- **WORK REQUEST**
Write the lines below out exactly, dropping each picture.

^^^^^^^^^^^^^^^^

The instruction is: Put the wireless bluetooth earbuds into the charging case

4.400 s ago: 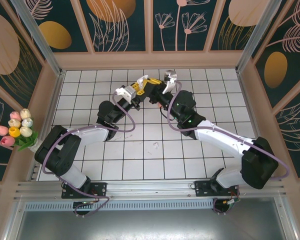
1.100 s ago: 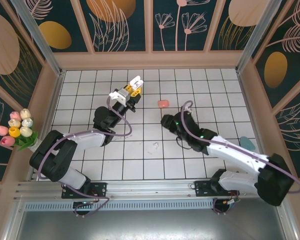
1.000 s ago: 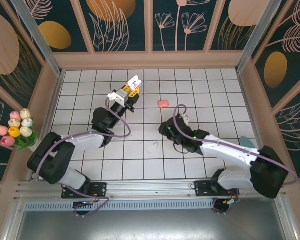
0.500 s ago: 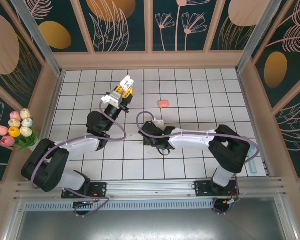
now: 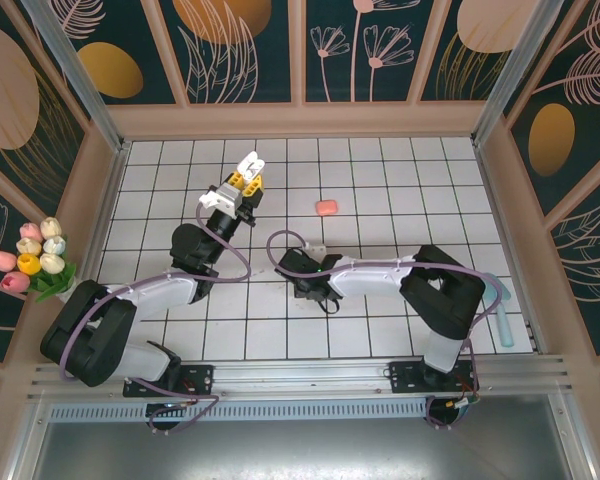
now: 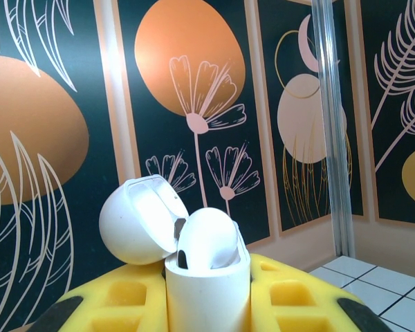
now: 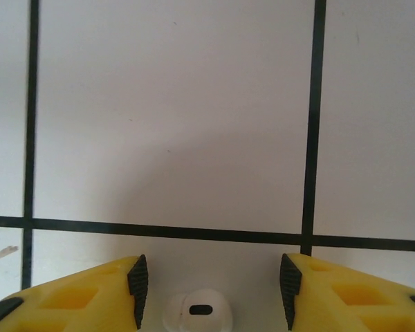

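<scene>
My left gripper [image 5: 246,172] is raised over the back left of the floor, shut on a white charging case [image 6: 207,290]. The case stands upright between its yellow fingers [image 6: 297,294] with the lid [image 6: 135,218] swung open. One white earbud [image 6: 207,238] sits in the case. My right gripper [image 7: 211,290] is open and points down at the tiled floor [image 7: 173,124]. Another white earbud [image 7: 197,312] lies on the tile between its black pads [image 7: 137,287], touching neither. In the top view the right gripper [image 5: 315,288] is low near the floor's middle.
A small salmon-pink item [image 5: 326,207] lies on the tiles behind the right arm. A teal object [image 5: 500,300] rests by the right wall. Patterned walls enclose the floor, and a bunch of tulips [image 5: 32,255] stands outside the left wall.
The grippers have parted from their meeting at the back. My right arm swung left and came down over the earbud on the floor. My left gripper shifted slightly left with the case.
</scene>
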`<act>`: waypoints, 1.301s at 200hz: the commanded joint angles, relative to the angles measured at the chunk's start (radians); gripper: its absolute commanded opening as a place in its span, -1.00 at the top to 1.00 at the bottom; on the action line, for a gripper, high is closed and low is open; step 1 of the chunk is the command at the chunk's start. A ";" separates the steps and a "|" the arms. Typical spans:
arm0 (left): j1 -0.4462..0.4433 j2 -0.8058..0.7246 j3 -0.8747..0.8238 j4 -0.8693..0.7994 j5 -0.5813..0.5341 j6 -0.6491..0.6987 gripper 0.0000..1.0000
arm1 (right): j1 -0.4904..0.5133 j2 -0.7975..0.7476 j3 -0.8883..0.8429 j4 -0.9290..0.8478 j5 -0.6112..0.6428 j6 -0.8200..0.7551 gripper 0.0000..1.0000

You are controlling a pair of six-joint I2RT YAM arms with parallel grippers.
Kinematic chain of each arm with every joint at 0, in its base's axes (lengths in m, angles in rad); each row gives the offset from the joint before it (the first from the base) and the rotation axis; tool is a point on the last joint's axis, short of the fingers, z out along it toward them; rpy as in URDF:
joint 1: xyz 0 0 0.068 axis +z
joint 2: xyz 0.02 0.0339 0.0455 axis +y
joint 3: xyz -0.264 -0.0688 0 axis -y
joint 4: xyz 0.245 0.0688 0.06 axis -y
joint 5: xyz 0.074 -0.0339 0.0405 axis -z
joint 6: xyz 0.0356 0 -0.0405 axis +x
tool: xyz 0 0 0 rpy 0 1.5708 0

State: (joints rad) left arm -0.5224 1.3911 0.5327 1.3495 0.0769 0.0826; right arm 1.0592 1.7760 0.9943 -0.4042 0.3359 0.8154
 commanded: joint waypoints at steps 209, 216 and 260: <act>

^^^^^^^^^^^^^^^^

- **TASK OUTPUT**
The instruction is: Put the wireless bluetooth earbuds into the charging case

4.400 s ago: 
1.100 s ago: 
1.000 s ago: 
0.500 s ago: 
now: 
now: 
now: 

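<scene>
My left gripper [image 5: 246,172] is raised over the back left of the floor, shut on a white charging case [image 6: 207,290]. The case stands upright between its yellow fingers [image 6: 297,294] with the lid [image 6: 135,218] swung open. One white earbud [image 6: 207,238] sits in the case. My right gripper [image 7: 211,290] is open and points down at the tiled floor [image 7: 173,124]. Another white earbud [image 7: 197,312] lies on the tile between its black pads [image 7: 137,287], touching neither. In the top view the right gripper [image 5: 315,288] is low near the floor's middle.
A small salmon-pink item [image 5: 326,207] lies on the tiles behind the right arm. A teal object [image 5: 500,300] rests by the right wall. Patterned walls enclose the floor, and a bunch of tulips [image 5: 32,255] stands outside the left wall.
The grippers have parted from their meeting at the back. My right arm swung left and came down over the earbud on the floor. My left gripper shifted slightly left with the case.
</scene>
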`<act>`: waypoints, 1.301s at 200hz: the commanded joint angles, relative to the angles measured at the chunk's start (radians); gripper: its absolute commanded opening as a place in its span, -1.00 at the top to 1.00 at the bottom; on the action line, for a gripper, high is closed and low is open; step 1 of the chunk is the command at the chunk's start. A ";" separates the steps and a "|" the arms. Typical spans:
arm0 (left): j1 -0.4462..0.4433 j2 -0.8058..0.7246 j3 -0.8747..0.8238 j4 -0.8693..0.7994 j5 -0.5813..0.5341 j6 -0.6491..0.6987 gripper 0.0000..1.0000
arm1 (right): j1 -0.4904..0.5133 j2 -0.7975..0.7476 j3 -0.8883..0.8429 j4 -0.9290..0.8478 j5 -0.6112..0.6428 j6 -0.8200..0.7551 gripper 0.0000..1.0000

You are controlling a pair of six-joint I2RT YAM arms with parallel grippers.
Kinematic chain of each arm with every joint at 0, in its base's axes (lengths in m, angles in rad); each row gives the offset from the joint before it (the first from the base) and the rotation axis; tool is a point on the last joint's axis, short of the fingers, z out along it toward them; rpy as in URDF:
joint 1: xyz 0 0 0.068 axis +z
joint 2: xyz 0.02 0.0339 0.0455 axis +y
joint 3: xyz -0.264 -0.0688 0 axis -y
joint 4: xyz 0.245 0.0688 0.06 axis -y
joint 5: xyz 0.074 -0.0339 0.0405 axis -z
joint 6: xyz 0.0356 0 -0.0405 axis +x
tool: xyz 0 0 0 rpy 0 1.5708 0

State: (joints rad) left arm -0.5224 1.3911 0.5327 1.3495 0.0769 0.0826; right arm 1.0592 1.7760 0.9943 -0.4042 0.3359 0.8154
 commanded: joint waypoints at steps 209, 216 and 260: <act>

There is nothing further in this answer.